Reports come and go on how Honolulu traffic stacks up against other cities, and although their results vary somewhat, the essential finding is consistent: We got it bad.
The latest output from the Texas Transportation Institute is its Annual Urban Mobility Report, which the Star-Advertiser notes ranks Honolulu as the fourth-worst among “medium average” areas for commuting to work.
You can go over the data specific to Honolulu and find whatever pops out at you. For us, it’s especially noteworthy that the amount of peak Vehicle Miles Traveled designated as “congested travel” has gone from 28 percent in 1982 to 56 percent in 2009 – a tidy doubling in that category.
But the statistic the newspaper highlighted -- “the average Honolulu commuter wasted 31 extra hours” – strikes us as a huge underplay of the traffic problem that Honolulu rail is intended to address.
Let's Get Real
Oahu’s major thoroughfare along the southern urban corridor is the H-1 freeway. If Honolulu rail is going to be an alternative travel mode to anything, it’s to commuting by car on the H-1. A total of 31 wasted hours doesn’t come close to what H-1 users lose each year.

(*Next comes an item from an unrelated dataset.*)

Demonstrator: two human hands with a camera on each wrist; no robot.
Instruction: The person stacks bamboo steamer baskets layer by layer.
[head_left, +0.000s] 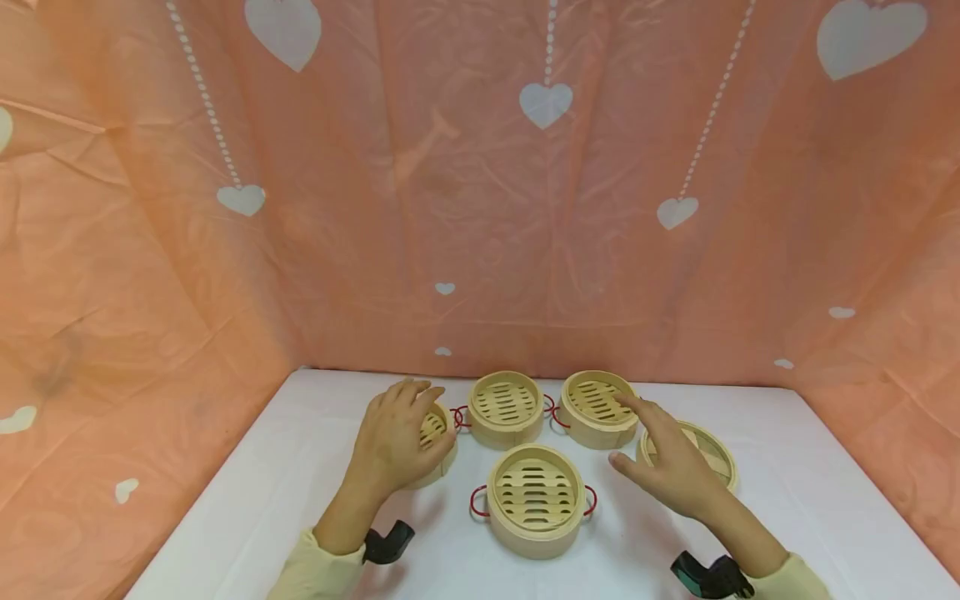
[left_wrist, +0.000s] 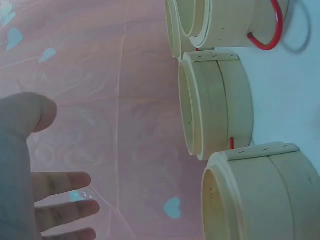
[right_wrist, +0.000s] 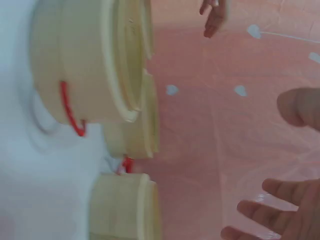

Do the math: Let’s say a commuter using the H-1 from home to work and back has three weeks of vacation and takes off another 10 days during the year for holidays and whatnot. That’s about 235 commuting days and 470 one-way commuting trips annually.
This commuter isn’t “average” in any sense; he/she is an actual traffic-plagued driver. Our guess is that if you asked anyone who drives the H-1 during peak travel time how much of each trip is spent creeping along the freeway, you’d hear 20 to 30 minutes – at least.
Let’s pick the lower number – 20 minutes times 470 one-way trips. It comes out to more than 156 hours of extra travel time for the typical H-1 commuter during peak travel hours -- five times the study's average for Honolulu commuters!
THAT’s what is significant about our traffic problem and what Honolulu rail is meant to address – the actual experience of tens of thousands of car commuters who must drive on the H-1 and parallel surface streets and highways with no current alternative!
Averages are one thing; specifics are another. Honolulu rail will be an alternative to sitting in traffic, a huge time and travel improvement over the real-world experience of actual Honolulu commuters.
Posts mostly ended in 2012 when the author left Hawaii. Yes2Rail contains hundreds of posts refuting the opposition’s ongoing campaign (see "aggregation site" in red graf below). BTW, dissecting political candidates' flawed/missing transit plans was not "attacking the candidate," as then-City Council member Tulsi Gabbard asserted. Yes2Rail – a reservoir of rail facts -- never attacked anybody. Mahalo for the positive comments Yes2Rail received over the years.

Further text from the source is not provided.